— Instructions to follow —
Repeat all of the data below word for word, keeping no images.

— Stored data —
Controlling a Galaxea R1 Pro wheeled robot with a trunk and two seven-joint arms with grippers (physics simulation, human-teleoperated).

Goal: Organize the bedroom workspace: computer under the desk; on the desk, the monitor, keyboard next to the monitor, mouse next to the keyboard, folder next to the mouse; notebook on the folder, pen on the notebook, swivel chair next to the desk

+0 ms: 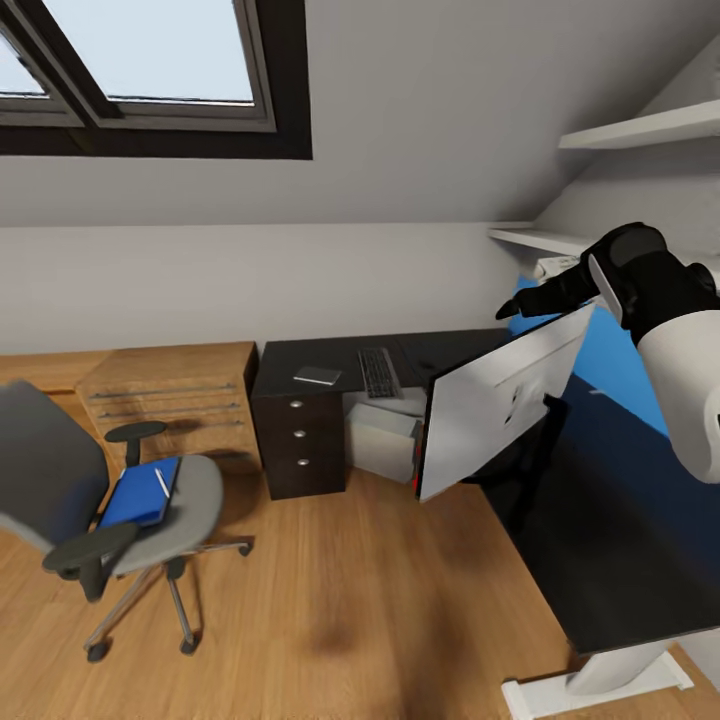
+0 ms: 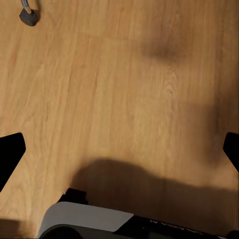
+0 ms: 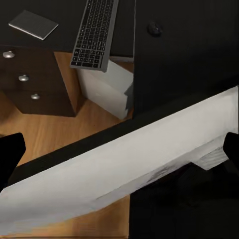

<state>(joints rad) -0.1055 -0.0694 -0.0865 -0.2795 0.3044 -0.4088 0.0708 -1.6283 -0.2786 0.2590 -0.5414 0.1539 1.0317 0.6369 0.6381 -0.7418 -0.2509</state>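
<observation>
Head view: the right end effector (image 1: pixel 540 298), black, is raised above the corner of the black L-shaped table (image 1: pixel 330 352).
Right end effector state: in the right wrist view its (image 3: pixel 119 152) two fingertips (image 3: pixel 10 155) stand wide apart and hold nothing; whether they touch the screen I cannot tell.
Monitor: the large wide flat monitor (image 1: pixel 500 395) shows its pale grey back, tilted, directly below the right end effector and crossing the gap between its fingertips (image 3: pixel 124 169).
Keyboard: the slim dark grey keyboard (image 3: pixel 94 32) lies flat on the table, beyond the monitor from the right end effector.
Mouse: the small black oval mouse (image 3: pixel 155 28) sits on the table just beside the keyboard.
Notebook: the thin dark grey notebook (image 1: pixel 317 376) lies on the table above the drawers, on the keyboard's far side from the mouse.
Computer: the light grey boxy computer (image 1: pixel 385 438) stands under the table, below the keyboard.
Swivel chair: the grey upholstered swivel chair (image 1: pixel 55 470) stands well apart from the right end effector, out on the floor.
Folder and pen: the bright blue flat folder (image 1: pixel 135 497) lies on the chair seat with the thin white pen (image 1: pixel 162 482) on it.
Left end effector (image 2: pixel 119 152): spread wide and holding nothing, over the bare wooden floor (image 2: pixel 124 74), with a black chair caster (image 2: pixel 27 16) well ahead of it.
</observation>
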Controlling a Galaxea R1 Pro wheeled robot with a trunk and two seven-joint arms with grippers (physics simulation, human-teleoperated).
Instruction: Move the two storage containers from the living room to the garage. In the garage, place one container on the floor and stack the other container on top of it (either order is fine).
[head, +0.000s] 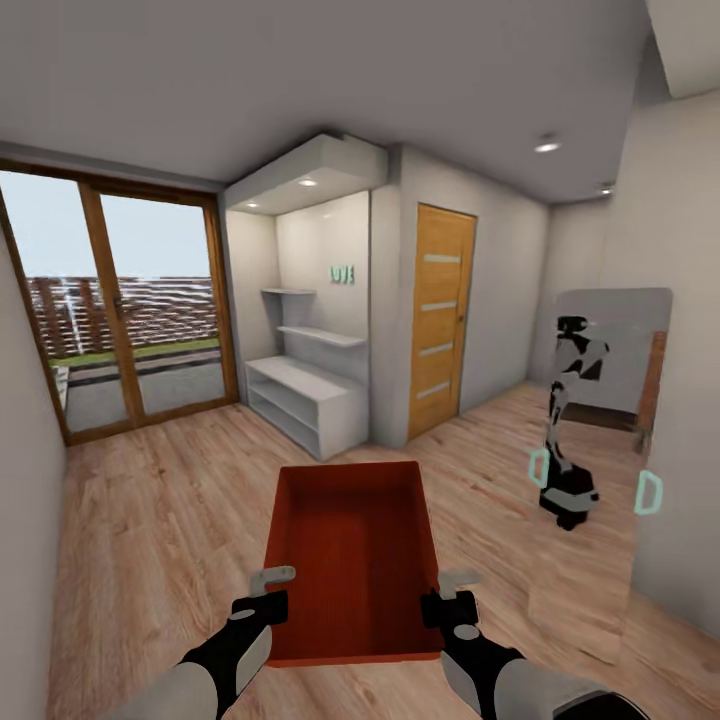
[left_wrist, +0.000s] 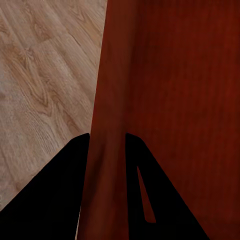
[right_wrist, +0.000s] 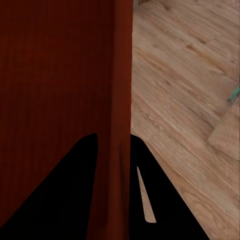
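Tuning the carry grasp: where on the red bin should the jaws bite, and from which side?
On the two long side walls near the robot's end, one arm from each side, as now. The bin is open-topped with thin straight walls, so each wall fits between jaws: left gripper, right gripper.

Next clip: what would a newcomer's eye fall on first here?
The orange-red storage container, held out front over the wood plank floor, with the left gripper and right gripper each clamped on a side wall. Next, the mirror on the right wall showing the robot's reflection, and the wood-framed glass doors at left.
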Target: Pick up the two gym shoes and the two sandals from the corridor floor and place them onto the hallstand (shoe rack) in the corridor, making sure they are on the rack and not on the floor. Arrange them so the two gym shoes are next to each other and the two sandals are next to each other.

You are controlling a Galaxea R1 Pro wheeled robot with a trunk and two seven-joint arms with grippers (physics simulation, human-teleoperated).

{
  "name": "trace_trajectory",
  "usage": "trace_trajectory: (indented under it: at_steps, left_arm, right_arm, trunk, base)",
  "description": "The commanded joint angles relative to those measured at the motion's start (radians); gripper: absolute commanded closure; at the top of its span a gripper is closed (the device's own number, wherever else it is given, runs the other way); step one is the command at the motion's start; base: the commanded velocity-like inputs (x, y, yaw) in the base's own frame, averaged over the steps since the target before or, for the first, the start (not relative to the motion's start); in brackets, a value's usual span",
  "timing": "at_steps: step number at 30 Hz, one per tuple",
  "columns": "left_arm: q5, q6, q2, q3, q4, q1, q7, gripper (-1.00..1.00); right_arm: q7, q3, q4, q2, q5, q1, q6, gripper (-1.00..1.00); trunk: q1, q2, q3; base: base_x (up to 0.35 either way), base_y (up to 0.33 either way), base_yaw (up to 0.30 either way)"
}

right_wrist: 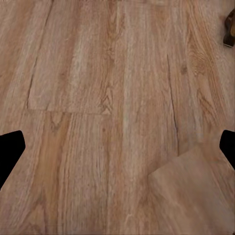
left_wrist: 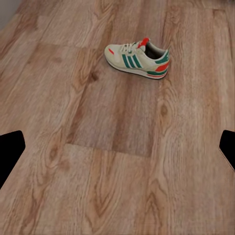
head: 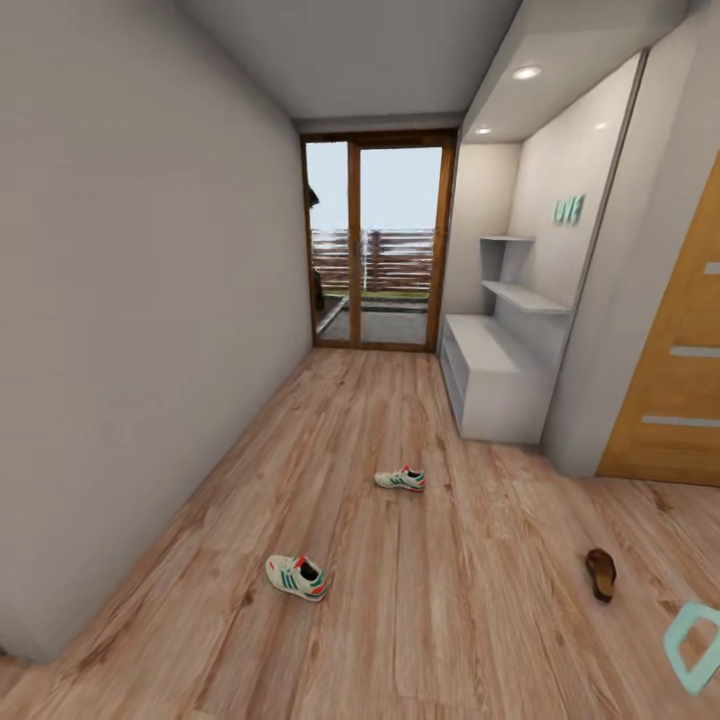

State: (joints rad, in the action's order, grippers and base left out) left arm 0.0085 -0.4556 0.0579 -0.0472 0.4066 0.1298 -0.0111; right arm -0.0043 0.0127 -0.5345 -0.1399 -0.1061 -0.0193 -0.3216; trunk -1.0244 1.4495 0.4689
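Observation:
Two cream gym shoes with green stripes lie apart on the corridor floor [head: 430,620]: one near the left [head: 297,577], the other further ahead at mid-corridor [head: 401,479]. A brown sandal [head: 601,573] lies on the floor at the right. The pale-grey hallstand [head: 500,385] stands against the right wall beyond them, and I see nothing on its bench top. The left wrist view shows a gym shoe [left_wrist: 138,59] on its sole, well ahead of my open left gripper [left_wrist: 117,152]. My right gripper [right_wrist: 117,152] is open over bare planks, with a sandal [right_wrist: 230,29] at the frame's edge.
A grey wall [head: 130,300] runs along the left. Glass doors [head: 378,245] close the corridor's far end. A wooden door [head: 680,360] sits right of the hallstand. A teal frame-shaped object [head: 695,645] shows at the lower right edge.

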Motion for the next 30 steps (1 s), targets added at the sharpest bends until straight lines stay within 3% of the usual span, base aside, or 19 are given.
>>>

— Finished task —
Controlling a Galaxea R1 Pro wheeled robot with a trunk and two seven-joint arms with grippers (physics simulation, human-teleoperated).

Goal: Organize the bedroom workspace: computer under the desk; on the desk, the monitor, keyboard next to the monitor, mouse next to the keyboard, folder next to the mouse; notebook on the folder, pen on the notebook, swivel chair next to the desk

+0 ms: 
+0 ms: 
+0 ms: 

<state>(joints rad) -0.1055 -0.0694 -0.0865 -0.2795 0.3044 -0.4088 0.0708 -1.6283 -0.2786 0.2590 -0.5414 0.1539 1.0317 0.6369 0.6381 -0.7418 -0.2509</state>
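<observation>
Head view: the right end effector (image 1: pixel 540 298), black, is raised above the corner of the black L-shaped table (image 1: pixel 330 352).
Right end effector state: in the right wrist view its (image 3: pixel 119 152) two fingertips (image 3: pixel 10 155) stand wide apart and hold nothing; whether they touch the screen I cannot tell.
Monitor: the large wide flat monitor (image 1: pixel 500 395) shows its pale grey back, tilted, directly below the right end effector and crossing the gap between its fingertips (image 3: pixel 124 169).
Keyboard: the slim dark grey keyboard (image 3: pixel 94 32) lies flat on the table, beyond the monitor from the right end effector.
Mouse: the small black oval mouse (image 3: pixel 155 28) sits on the table just beside the keyboard.
Notebook: the thin dark grey notebook (image 1: pixel 317 376) lies on the table above the drawers, on the keyboard's far side from the mouse.
Computer: the light grey boxy computer (image 1: pixel 385 438) stands under the table, below the keyboard.
Swivel chair: the grey upholstered swivel chair (image 1: pixel 55 470) stands well apart from the right end effector, out on the floor.
Folder and pen: the bright blue flat folder (image 1: pixel 135 497) lies on the chair seat with the thin white pen (image 1: pixel 162 482) on it.
Left end effector (image 2: pixel 119 152): spread wide and holding nothing, over the bare wooden floor (image 2: pixel 124 74), with a black chair caster (image 2: pixel 27 16) well ahead of it.
</observation>
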Controlling a Galaxea R1 Pro wheeled robot with a trunk and two seven-joint arms with grippers (physics simulation, human-teleoperated).
Instruction: Move the two storage containers from the living room to the garage. In the garage, place one container on the floor and stack the other container on top of it (either order is fine).
[head, +0.000s] 
[left_wrist, +0.000s] 
[right_wrist, +0.000s] 
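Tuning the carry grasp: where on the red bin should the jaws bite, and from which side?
On the two long side walls near the robot's end, one arm from each side, as now. The bin is open-topped with thin straight walls, so each wall fits between jaws: left gripper, right gripper.

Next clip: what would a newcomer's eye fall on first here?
The orange-red storage container, held out front over the wood plank floor, with the left gripper and right gripper each clamped on a side wall. Next, the mirror on the right wall showing the robot's reflection, and the wood-framed glass doors at left.
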Target: Pick up the two gym shoes and the two sandals from the corridor floor and place them onto the hallstand (shoe rack) in the corridor, making sure they are on the rack and not on the floor. Arrange them so the two gym shoes are next to each other and the two sandals are next to each other.

You are controlling a Galaxea R1 Pro wheeled robot with a trunk and two seven-joint arms with grippers (physics simulation, human-teleoperated).

{
  "name": "trace_trajectory",
  "usage": "trace_trajectory: (indented under it: at_steps, left_arm, right_arm, trunk, base)",
  "description": "The commanded joint angles relative to those measured at the motion's start (radians); gripper: absolute commanded closure; at the top of its span a gripper is closed (the device's own number, wherever else it is given, runs the other way); step one is the command at the motion's start; base: the commanded velocity-like inputs (x, y, yaw) in the base's own frame, averaged over the steps since the target before or, for the first, the start (not relative to the motion's start); in brackets, a value's usual span",
  "timing": "at_steps: step number at 30 Hz, one per tuple",
  "columns": "left_arm: q5, q6, q2, q3, q4, q1, q7, gripper (-1.00..1.00); right_arm: q7, q3, q4, q2, q5, q1, q6, gripper (-1.00..1.00); trunk: q1, q2, q3; base: base_x (up to 0.35 either way), base_y (up to 0.33 either way), base_yaw (up to 0.30 either way)"
}

right_wrist: 
left_wrist: 
head: 

State: (joints rad, in the action's order, grippers and base left out) left arm 0.0085 -0.4556 0.0579 -0.0472 0.4066 0.1298 -0.0111; right arm -0.0043 0.0127 -0.5345 -0.1399 -0.1061 -0.0193 -0.3216; trunk -1.0244 1.4495 0.4689
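Observation:
Two cream gym shoes with green stripes lie apart on the corridor floor [head: 430,620]: one near the left [head: 297,577], the other further ahead at mid-corridor [head: 401,479]. A brown sandal [head: 601,573] lies on the floor at the right. The pale-grey hallstand [head: 500,385] stands against the right wall beyond them, and I see nothing on its bench top. The left wrist view shows a gym shoe [left_wrist: 138,59] on its sole, well ahead of my open left gripper [left_wrist: 117,152]. My right gripper [right_wrist: 117,152] is open over bare planks, with a sandal [right_wrist: 230,29] at the frame's edge.
A grey wall [head: 130,300] runs along the left. Glass doors [head: 378,245] close the corridor's far end. A wooden door [head: 680,360] sits right of the hallstand. A teal frame-shaped object [head: 695,645] shows at the lower right edge.
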
Motion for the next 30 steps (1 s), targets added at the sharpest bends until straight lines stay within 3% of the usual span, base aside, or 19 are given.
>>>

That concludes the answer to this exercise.